Am Donnerstag feiert Ex-Nationalspieler Max Kruse seinen Einstand als TV-Experte. Der frühere Werder-Profi wird bei RTL+ unter anderem den Europa-League-Auftakt des VfB Stuttgart analysieren. Wir haben den 37-Jährigen zu seinem neuen Fernsehjob und zum aktuellen Zustand des deutschen Fußballs befragt.

Ein Interview

Pünktlich vor dem Start in die neue Europapokal-Saison zeigt die Formkurve der deutschen Vertreter wieder nach oben: Freiburg (3:0 in Bremen) und Stuttgart (2:0 gegen St. Pauli) bestreiten ihren Auftakt in der Europa League jeweils mit einer gelungenen Generalprobe im Rücken.

Die Breisgauer legen am Mittwoch (21 Uhr bei NITRO) gegen den FC Basel los, die Schwaben treffen am Donnerstag auf Celta Vigo (21 Uhr bei RTL). Während Wolff Fuss und Lothar Matthäus das VfB-Spiel im Free-TV kommentieren, gibt Kruse in der RTL+ Spieltagsshow "Matchday" sein Debüt als Experte.

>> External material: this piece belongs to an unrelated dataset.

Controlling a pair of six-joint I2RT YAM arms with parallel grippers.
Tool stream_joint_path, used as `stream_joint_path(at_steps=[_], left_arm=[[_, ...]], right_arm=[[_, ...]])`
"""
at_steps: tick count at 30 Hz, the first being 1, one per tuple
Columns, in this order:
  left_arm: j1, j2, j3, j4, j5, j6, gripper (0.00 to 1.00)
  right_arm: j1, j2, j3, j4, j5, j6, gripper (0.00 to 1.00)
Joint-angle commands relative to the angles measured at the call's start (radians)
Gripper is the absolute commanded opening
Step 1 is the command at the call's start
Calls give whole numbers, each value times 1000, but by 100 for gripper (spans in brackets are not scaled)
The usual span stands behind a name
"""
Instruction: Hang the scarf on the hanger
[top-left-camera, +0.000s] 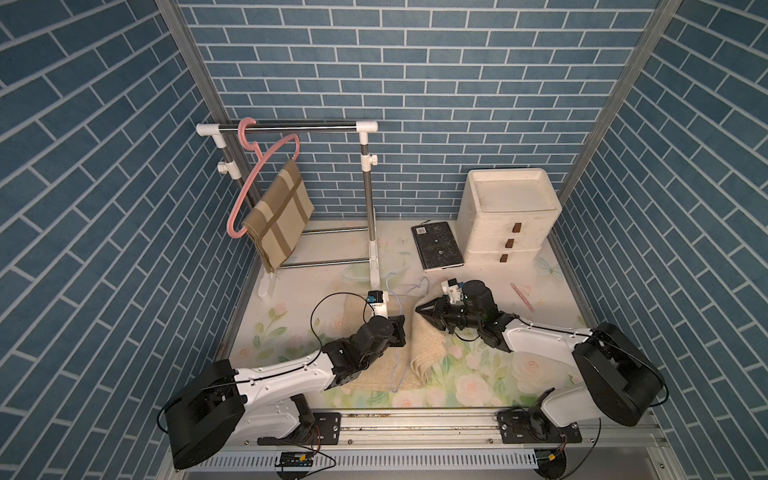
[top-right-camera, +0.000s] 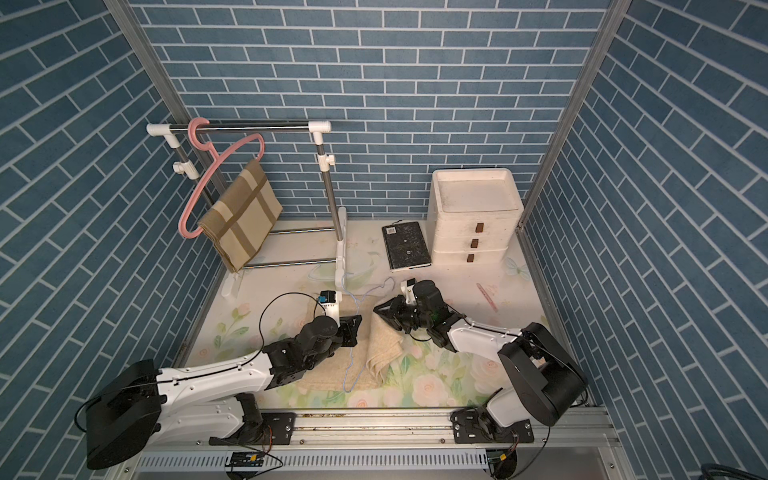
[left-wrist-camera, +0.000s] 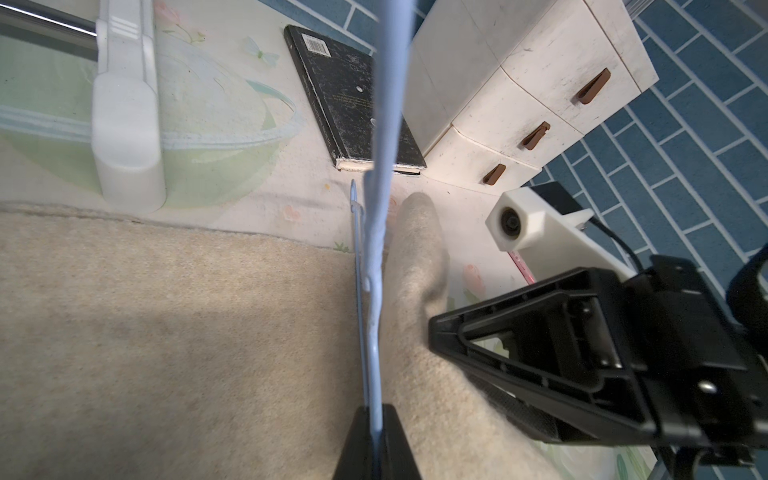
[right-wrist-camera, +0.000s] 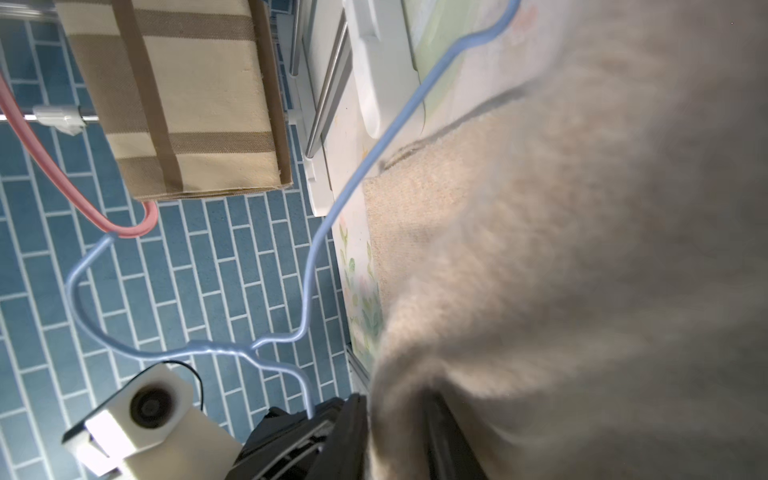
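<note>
Now, in both top views you have the scarf (top-left-camera: 424, 349) lying mid-table near the front edge, one fold raised by the right gripper (top-left-camera: 422, 309), and the blue hanger (top-left-camera: 394, 374) just to its left, long axis running front to back. The left wrist view shows the left gripper (left-wrist-camera: 376, 436) clamped on the hanger's wire. The right wrist view shows cloth pinched between the right jaws, so your next move is probably leftward, through the hanger.
</note>
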Motion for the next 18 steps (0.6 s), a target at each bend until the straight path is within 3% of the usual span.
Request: stream_joint_path(at_steps=[1, 7, 18], left_arm=[[-2, -6, 13, -21, 6, 11, 0], [-2, -13, 13, -22, 5, 9, 0], [-2, -14, 12, 6, 34, 31, 0]], right_arm=[[17, 54, 49, -19, -22, -41, 3], [43, 99, 74, 9, -29, -23, 0], [162, 297, 183, 267, -21, 130, 0]])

Im Interview mit unserer Redaktion spricht Max Kruse über die Chancen der Bundesliga-Klubs auf der internationalen Bühne, die fehlende Emotionalität der DFB-Stars und die Trainerentlassungen der noch jungen Saison.

Herr Kruse, Sie haben in Ihrer aktiven Karriere gut 20 Europapokal-Spiele absolviert. Jetzt kommen weitere als TV-Experte hinzu. Wollten Sie Ihre internationale Bilanz ausbauen?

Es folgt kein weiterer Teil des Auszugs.